CS2110 Homework 4

Homework 4
CS1210, Fall 2021
Due Tuesday, Oct. 5, 2021, by 8:00pm
6 points

1. (2 points) Write function q1(infoDict, listOfLists). listOfLists is a list of zero or more lists of zero or more numbers. infoDict is a dictionary with numbers as keys. The values associated with keys can be of any type.

A number is considered "red" if the number is a key in the dictionary and has value "red". A number is considered "blue" if it is a key in the dictionary and has value "blue". Other numbers, whether or not they exist as keys in the dictionary, are considered "green".

A sublist of listOfLists is considered "red" if contains more red items than blue ones and more red items than green ones. A sublist is considered "blue" if it contains more blue items than red ones and more blue items than green ones. Other sublists are considered "green".

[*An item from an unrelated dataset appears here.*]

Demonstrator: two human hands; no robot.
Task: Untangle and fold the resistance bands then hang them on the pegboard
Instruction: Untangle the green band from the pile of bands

q1 returns a list that is the same length as listOfLists and such that item i is

the largest element in listOfLists[i] if listOfLists[i] is red,
the smallest element in listOfLists[i] if listOfLists[i] is blue,
the most common element in listOfLists[i] if listOfLists[i] is green (if there is a tie for most common, take the smallest one, and use None if there are no elements)

For example

>>> q1( {1:"purple", 2:"red", 3:"blue", 25:"red"}, [[4], [2,3,3], [1,2,3], [17]] )
[4, 2, 1, 17]

NOTE: you may not use Python's .count() method, nor the min() or max() functions. You may use the .sort() method or sorted() function.

2. (4 points)
a. Write program q2(filename, minWordLengthToConsider = 1) that analyzes word frequencies in real-world text messages.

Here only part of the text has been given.